• What you should do: Only the lines in the entries below from the line with "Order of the" to the line with "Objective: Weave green", both included, belong in the answer, transcribed exactly and without pictures.

Extracted records
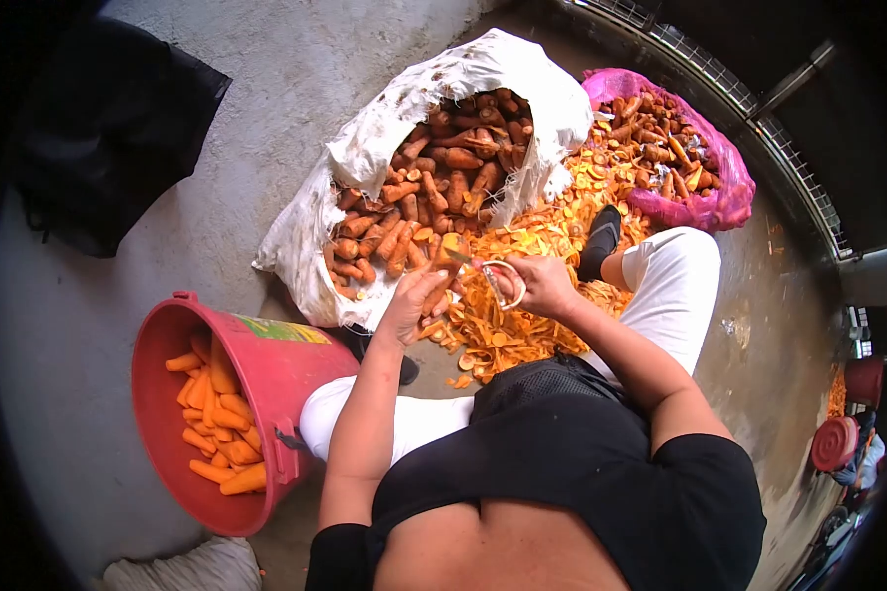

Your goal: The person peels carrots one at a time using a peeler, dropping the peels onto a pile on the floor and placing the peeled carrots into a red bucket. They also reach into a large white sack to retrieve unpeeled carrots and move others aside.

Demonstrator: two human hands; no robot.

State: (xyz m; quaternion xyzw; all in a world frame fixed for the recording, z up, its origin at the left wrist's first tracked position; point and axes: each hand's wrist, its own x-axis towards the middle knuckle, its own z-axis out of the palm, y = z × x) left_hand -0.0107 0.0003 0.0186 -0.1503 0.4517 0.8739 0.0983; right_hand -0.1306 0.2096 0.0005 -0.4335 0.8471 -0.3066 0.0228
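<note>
Both grips are closed. The left hand (416, 300) is wrapped around the lower part of a carrot (449, 254), whose tip points up and away from the body. The right hand (544, 286) pinches a white loop-handled peeler (504, 283), held just beside the carrot. The two hands meet above the person's knees, which are in white trousers (675, 286).

Nearest, at the person's left side, a red bucket (296, 374) stands tilted on the concrete floor (79, 325), its mouth turned toward the camera. Peeled carrots (217, 424) lie piled inside it.

Under the hands and running forward between the legs, a heap of orange peelings (508, 335) covers the floor. A black shoe (601, 234) rests at the edge of that heap.

Beyond the hands a white sack (522, 79) lies open on the floor with its rim rolled back. It is full of unpeeled carrots (443, 167), and its near edge touches the bucket's wall.

Farther to the right, beside the grated edge of the floor, a pink mesh sack (729, 192) holds more carrots (660, 148).

A black cloth (108, 128) lies at the far left of the floor, well apart from the rest.
</note>
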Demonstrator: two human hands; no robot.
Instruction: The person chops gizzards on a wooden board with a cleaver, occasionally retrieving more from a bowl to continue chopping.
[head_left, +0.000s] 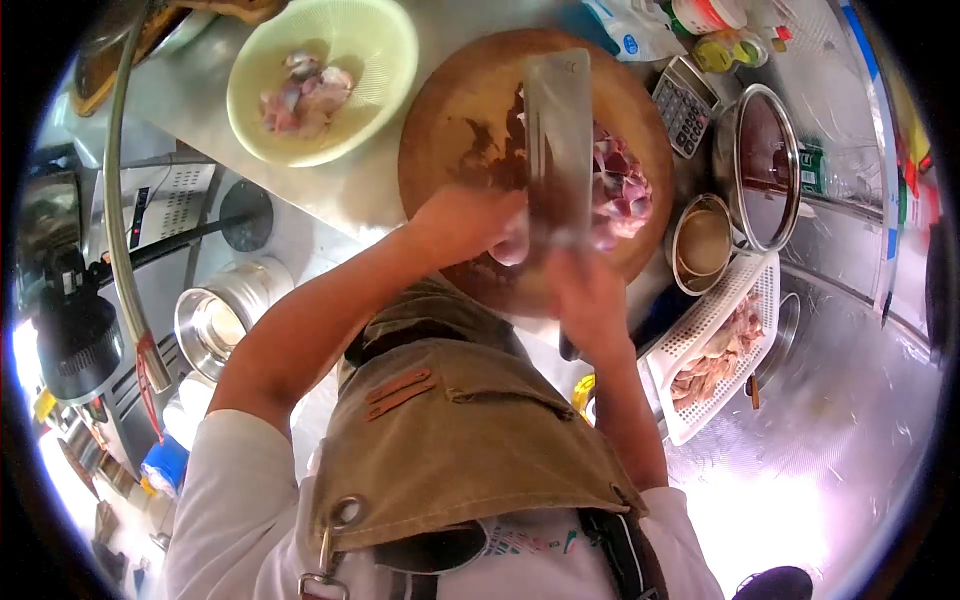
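Observation:
My right hand (585, 290) is wrapped round the handle of a cleaver (560, 130). Its broad blade points away from me over a round wooden chopping board (440, 90). To the left of the blade, my left hand (470, 228) is curled and blurred, gripping a pale pink piece of meat (510, 248) on the board. The blade partly hides the left fingertips and the cutting spot. Right of the cleaver lies a heap of cut raw meat (625, 185), red and pink with whitish skin. Dark wet stains mark the board's left side.
A pale green colander (400, 60) holding meat pieces stands at the upper left. Right of the board are a calculator (686, 105), a steel pot (795, 170), a small bowl (703, 245) and a white basket (690, 425) of meat. A steel pot (205, 330) sits lower left.

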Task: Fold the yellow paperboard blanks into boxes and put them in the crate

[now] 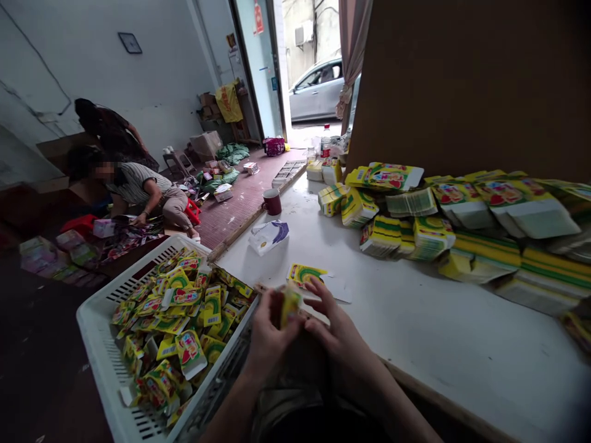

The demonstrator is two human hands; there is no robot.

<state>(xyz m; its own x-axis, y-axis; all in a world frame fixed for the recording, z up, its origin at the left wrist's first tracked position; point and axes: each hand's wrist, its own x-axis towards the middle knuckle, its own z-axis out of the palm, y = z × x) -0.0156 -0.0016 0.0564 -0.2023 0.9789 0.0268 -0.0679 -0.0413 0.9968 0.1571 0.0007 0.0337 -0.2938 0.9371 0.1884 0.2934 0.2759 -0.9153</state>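
Head view | lower centre: my left hand [269, 329] holds a small yellow-green carton [290, 307]; my right hand [339, 326], fingers spread, beside it | lower left: filled white plastic crate [98, 344]

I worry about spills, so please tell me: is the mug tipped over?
No, the mug stands upright on the white table, near its edge.

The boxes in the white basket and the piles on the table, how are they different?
The boxes in the basket lie jumbled; the piles on the table are stacked together. Some boxes look puffed out; those in the piles look flat. Both show yellow, green and white.
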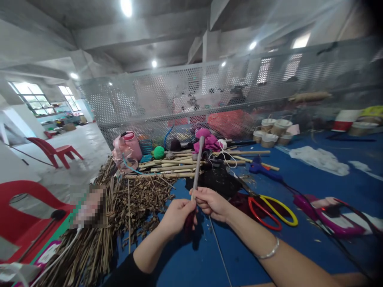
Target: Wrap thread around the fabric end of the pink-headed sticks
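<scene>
A thin, greyish rod, tapering and pointing away from me, rises from between my two hands. My left hand is closed around its near end, thumb on top. Right beside it, my right hand pinches the same rod just above the left thumb. Something dark red hangs under my left fingers; I cannot tell what it is. A silver bangle circles my right wrist. Beyond my right hand lies black cloth, and scissors with one red and one yellow handle rest to the right.
Dried brown plant stems are heaped at the left. Bamboo sticks, a green ball and magenta yarn lie along the back by a perforated metal screen. A blue-handled tool and paper cups stand right.
</scene>
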The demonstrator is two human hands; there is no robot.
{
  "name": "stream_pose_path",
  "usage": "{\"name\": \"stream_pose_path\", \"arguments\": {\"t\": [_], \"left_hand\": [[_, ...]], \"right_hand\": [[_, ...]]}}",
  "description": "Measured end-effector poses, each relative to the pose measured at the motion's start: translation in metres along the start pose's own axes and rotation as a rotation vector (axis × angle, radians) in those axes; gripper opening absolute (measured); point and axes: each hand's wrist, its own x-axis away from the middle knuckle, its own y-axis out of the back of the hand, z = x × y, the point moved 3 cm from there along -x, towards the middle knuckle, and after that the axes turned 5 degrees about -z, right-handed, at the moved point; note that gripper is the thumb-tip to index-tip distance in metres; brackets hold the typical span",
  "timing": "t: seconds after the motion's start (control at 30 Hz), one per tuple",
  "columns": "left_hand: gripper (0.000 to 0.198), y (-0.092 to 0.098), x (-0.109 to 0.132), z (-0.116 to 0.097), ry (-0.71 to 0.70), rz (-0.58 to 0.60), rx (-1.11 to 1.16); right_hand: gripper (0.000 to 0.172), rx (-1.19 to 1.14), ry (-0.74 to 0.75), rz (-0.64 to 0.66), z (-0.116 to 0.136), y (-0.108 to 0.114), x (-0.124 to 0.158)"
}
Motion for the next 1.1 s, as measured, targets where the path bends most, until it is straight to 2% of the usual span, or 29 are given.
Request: {"name": "stream_pose_path", "arguments": {"t": [0.1,0.2,0.27,0.33,0.4,0.63,0.67,0.73,0.8,0.87,0.93,1.0,1.1], "left_hand": [[0.044,-0.002,-0.002,0.005,0.058,0.077,0.218],[0.044,0.0,-0.002,0.009,0.103,0.074,0.222],[0.042,0.005,-0.002,0.008,0.041,-0.052,0.055],[0.038,0.012,0.001,0.003,-0.078,-0.231,-0.147],[0.036,0.016,0.005,0.0,-0.141,-0.312,-0.242],[0.04,0.01,0.006,-0.002,0.039,-0.073,0.088],[0.041,0.01,0.007,-0.003,0.041,-0.061,0.045],[0.043,0.014,0.012,-0.009,-0.035,-0.108,-0.2],[0.039,0.024,0.028,-0.018,-0.15,-0.278,-0.563],[0.031,0.039,0.055,-0.022,-0.167,-0.512,-0.892],[0.03,0.056,0.084,-0.018,-0.036,-0.672,-1.111],[0.031,0.074,0.109,-0.007,0.113,-0.771,-1.243],[0.028,0.092,0.126,0.013,0.262,-0.767,-1.305]], "right_hand": [[0.034,-0.059,-0.027,0.095,0.002,0.003,-0.002],[0.033,-0.036,-0.027,0.088,-0.003,0.003,-0.008],[0.034,0.009,-0.023,0.028,-0.009,0.002,-0.012],[0.035,0.056,-0.019,-0.025,-0.012,0.001,-0.015],[0.035,0.075,-0.014,-0.03,-0.014,-0.001,-0.015],[0.032,-0.044,-0.051,0.144,-0.01,-0.002,-0.012],[0.031,-0.049,-0.058,0.144,-0.01,-0.001,-0.012],[0.03,-0.052,-0.061,0.129,-0.011,-0.001,-0.013],[0.028,-0.052,-0.053,0.114,-0.011,-0.002,-0.013],[0.028,-0.047,-0.047,0.107,-0.009,-0.003,-0.011],[0.028,-0.041,-0.038,0.098,-0.007,-0.002,-0.008],[0.029,-0.04,-0.03,0.093,-0.005,-0.001,-0.006],[0.03,-0.052,-0.018,0.101,-0.003,0.0,-0.004]]}}
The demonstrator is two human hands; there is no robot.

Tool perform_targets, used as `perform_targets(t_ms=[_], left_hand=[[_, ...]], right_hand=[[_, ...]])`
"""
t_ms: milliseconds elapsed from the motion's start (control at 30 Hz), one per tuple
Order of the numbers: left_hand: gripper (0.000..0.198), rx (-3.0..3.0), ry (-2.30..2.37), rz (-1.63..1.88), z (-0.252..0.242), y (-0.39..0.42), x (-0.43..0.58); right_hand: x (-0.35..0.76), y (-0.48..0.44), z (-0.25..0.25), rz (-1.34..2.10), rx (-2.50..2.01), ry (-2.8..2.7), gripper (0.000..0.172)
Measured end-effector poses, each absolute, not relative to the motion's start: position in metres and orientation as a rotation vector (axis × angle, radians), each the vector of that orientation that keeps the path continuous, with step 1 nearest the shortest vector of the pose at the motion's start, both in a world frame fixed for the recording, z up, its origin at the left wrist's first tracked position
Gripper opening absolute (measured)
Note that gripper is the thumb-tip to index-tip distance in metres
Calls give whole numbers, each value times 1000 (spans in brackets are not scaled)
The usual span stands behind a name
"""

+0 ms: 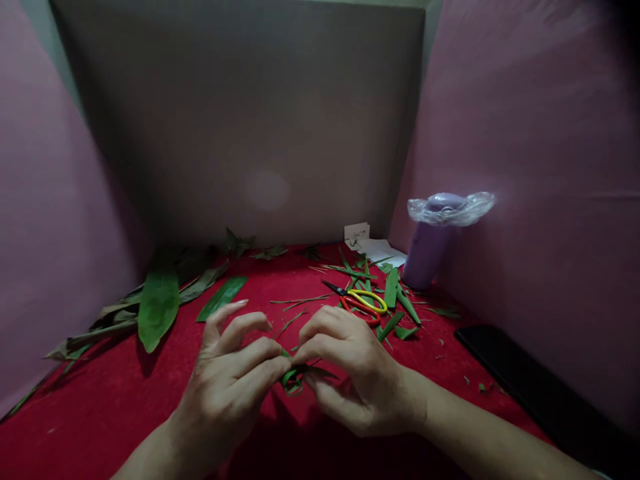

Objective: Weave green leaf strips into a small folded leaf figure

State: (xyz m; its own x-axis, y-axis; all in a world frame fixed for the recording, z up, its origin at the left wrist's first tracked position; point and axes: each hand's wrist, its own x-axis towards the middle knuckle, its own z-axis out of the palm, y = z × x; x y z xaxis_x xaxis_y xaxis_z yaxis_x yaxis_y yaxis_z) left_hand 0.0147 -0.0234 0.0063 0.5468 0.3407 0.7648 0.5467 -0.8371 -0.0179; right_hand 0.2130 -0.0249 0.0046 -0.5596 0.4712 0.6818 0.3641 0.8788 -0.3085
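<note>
A small folded green leaf piece sits at lower centre of the frame, raised between the fingertips. The left hand has it in a thumb-and-finger grip; the right hand pinches its other side, so the two probably steady the folds against springing open. The right thumb's exact contact is hard to tell.

Just beyond the right hand, the scissors lie with their handles towards it, likely for easy reach, amid cut leaf strips. At mid-left a broad leaf rests on drier leaves.

The red surface gives most elbow room at lower left. On the right, a black flat object, a purple cup and the pink wall limit sideways movement.
</note>
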Motion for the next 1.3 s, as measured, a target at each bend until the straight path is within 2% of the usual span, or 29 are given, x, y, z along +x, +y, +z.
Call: perform_targets(t_ms=[267,467,600,700,933,1100,1300], left_hand=[[21,-2577,-770,-1116,6,-23,17],[22,-2580,-786,-1068,9,-22,11],[19,-2619,-868,-1150,9,-17,6],[21,-2674,-916,-1181,7,-16,5],[15,-2794,-1013,-1358,4,-15,7],[7,-2878,-1192,-1424,3,-13,9],[9,-2905,-1423,-1575,-1,-9,7]], right_hand=[[210,-24,2,26,-551,-2270,10],[210,-27,3,18,-632,-2175,14],[210,-28,2,-7,-694,-2071,8],[207,-29,-2,-39,-751,-2046,11],[202,-29,-8,59,-828,-1967,2],[201,-28,-8,-32,-831,-1945,7],[201,-31,-6,34,-883,-1994,6]])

• Answer box:
Order of the numbers: left_hand: gripper (0.000..0.198), rx (-3.0..3.0), ry (-2.30..2.37), rz (-1.63..1.88), z (-0.252..0.242), y (-0.39..0.42), x (-0.43..0.58); right_hand: x (-0.35..0.76), y (-0.48..0.44), z (-0.25..0.25), rz (-1.34..2.10), rx (-2.50..2.01), ry (-2.8..2.7), gripper (0.000..0.172)
Measured end-effector poses, each absolute, not relative to the motion's start: position in metres and orientation as a rotation vector (axis × angle, radians), each the vector of that orientation that keeps the path continuous, with step 1 nearest the shortest vector of the pose at the motion's start, both in a world frame fixed for the recording, z up, its origin at the left wrist's first tracked position
Gripper opening absolute (measured)
Note that gripper is the thumb-tip to index-tip distance in metres
Calls give whole numbers, each value times 1000 (spans in brackets are not scaled)
The usual span stands behind a name
"""

+0 ms: 

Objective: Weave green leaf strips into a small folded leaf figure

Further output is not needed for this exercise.